The war is exacerbating global inflationary pressures and contributing to soaring food and energy prices in developing countries. Even before Russia’s full-scale invasion, global consumer prices were on the rise due to supply-demand imbalances caused by the pandemic and the accommodative fiscal and monetary policies put in place in response to the COVID-19 crisis. Inflation in developing countries rose sharply from 2.7% in 2020 to 4.3% in 2021 compared to a milder in global inflation from 2.2% to 3.4% over the same period (Figure 1.4, left side).
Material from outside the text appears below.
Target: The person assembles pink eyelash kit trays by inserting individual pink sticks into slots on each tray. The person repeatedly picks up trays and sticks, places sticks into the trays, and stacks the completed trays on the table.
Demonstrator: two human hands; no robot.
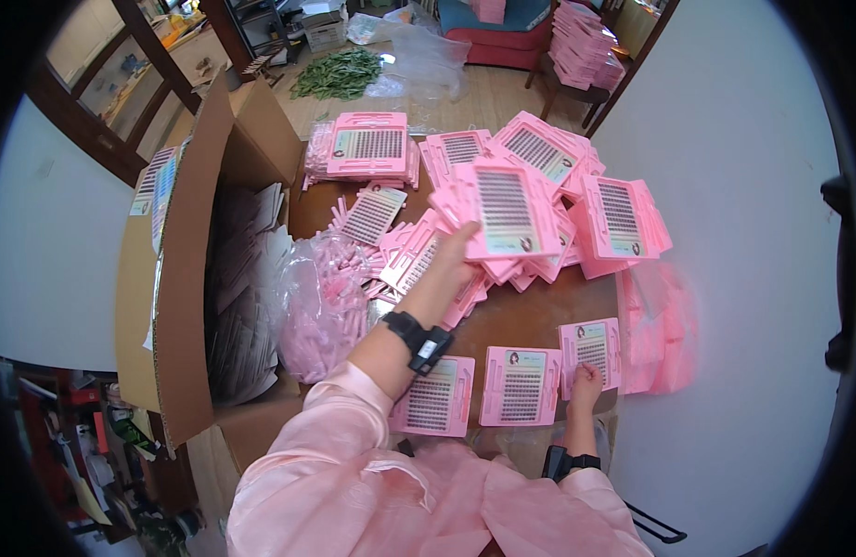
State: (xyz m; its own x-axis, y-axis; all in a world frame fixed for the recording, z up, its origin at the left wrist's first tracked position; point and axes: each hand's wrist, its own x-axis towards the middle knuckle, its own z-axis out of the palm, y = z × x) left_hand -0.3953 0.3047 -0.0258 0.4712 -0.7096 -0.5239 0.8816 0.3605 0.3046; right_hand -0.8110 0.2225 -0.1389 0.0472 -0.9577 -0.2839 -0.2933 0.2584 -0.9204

The war added to these upward pressures due to the weight of Russia and Ukraine as exporters of key commodities. Russia is the world’s largest gas exporter as well as a large global supplier of fertilisers, and the two countries, taken together, account for about one-third of global cereal exports and 44% of Africa’s wheat imports (UNCTAD, 2022[16]). The OECD estimates that, due to the impacts of the Russian invasion, global consumer prices could increase by 2.5 percentage points in the first 12 months of the Ukraine war (OECD, 2022[15]). Moreover, the increased cost of fertilisers and other agricultural inputs means that the surge in food prices could spill over to future years.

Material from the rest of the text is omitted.